[Work item]: Write out again, exactly, the lines below starting at the one with "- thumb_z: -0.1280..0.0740" and ending at the one with "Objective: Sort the".

[Data below]:
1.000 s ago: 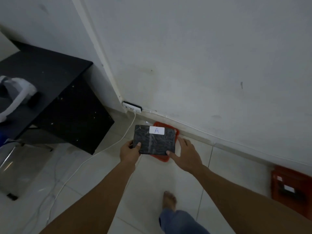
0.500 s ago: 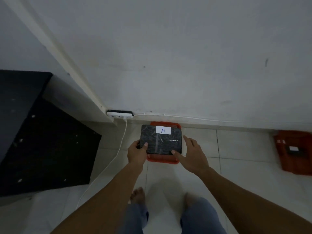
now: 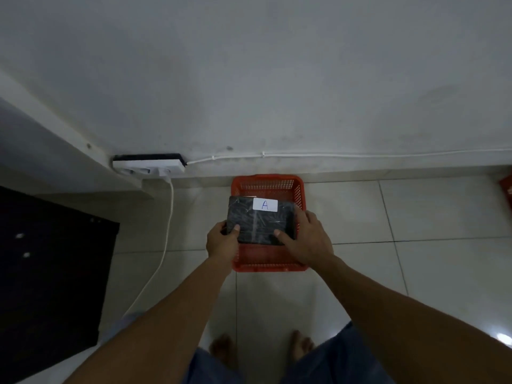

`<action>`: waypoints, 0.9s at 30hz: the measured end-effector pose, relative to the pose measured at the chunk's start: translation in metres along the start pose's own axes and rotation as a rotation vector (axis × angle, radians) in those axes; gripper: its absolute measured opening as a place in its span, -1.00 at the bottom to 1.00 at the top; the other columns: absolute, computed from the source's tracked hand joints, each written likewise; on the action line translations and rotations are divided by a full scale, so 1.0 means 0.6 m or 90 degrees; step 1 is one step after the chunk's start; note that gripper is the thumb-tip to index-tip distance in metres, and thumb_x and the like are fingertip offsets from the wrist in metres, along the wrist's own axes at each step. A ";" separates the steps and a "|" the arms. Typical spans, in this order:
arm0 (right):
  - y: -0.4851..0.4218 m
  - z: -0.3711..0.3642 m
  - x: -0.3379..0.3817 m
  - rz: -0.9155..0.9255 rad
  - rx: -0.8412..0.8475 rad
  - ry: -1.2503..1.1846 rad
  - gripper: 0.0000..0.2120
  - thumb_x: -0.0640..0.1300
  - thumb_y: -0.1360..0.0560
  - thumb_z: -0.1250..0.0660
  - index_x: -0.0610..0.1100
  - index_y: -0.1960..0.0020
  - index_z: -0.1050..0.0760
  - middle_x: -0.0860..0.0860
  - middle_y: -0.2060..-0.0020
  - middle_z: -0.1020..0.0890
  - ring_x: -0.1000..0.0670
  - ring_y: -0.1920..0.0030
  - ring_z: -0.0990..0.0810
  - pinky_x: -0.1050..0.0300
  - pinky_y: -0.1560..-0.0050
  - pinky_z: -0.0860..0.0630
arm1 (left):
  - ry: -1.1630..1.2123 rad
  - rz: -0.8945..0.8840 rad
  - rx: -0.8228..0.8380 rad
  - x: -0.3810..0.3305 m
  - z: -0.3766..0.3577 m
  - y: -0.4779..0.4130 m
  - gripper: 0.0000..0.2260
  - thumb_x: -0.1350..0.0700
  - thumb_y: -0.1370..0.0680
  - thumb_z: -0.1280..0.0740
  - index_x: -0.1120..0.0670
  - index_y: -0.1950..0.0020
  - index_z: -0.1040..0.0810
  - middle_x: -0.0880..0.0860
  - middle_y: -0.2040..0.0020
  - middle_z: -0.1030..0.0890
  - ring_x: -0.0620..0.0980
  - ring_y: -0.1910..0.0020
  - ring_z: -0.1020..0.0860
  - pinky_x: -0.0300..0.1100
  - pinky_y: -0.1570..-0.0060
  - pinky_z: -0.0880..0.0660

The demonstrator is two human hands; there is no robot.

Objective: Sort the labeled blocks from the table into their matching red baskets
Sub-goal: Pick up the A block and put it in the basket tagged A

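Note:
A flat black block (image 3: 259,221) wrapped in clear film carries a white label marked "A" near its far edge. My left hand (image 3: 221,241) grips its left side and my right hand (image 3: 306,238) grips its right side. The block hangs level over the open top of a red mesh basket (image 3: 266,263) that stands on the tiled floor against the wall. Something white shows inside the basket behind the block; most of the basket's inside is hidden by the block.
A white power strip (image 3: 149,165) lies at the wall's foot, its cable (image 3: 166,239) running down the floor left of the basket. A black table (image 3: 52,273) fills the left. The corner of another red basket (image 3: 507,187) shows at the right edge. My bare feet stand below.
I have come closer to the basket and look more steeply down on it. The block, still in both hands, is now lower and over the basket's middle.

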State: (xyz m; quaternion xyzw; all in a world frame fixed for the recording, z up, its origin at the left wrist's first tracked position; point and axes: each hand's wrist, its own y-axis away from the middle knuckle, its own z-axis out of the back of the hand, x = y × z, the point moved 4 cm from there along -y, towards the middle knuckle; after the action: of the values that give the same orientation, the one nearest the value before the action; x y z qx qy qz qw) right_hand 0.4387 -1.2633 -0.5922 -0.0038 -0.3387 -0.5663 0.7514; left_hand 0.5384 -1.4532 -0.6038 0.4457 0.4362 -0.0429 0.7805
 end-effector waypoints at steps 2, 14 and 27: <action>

[Task response]:
  - thumb_z: -0.1280..0.0740
  - index_x: -0.1120..0.0670
  - index_y: -0.1950..0.0020
  - index_z: -0.1040..0.0810
  - middle_x: -0.0880..0.0860
  - middle_y: -0.2040..0.0020
  - middle_z: -0.1030..0.0890
  - ring_x: -0.0620..0.0980
  - ring_y: -0.1910..0.0020
  - ring_z: -0.1020..0.0860
  - pinky_x: -0.0300..0.1100
  - pinky_y: -0.1570..-0.0060
  - pinky_z: -0.0880..0.0660

The demonstrator is two human hands; there is no robot.

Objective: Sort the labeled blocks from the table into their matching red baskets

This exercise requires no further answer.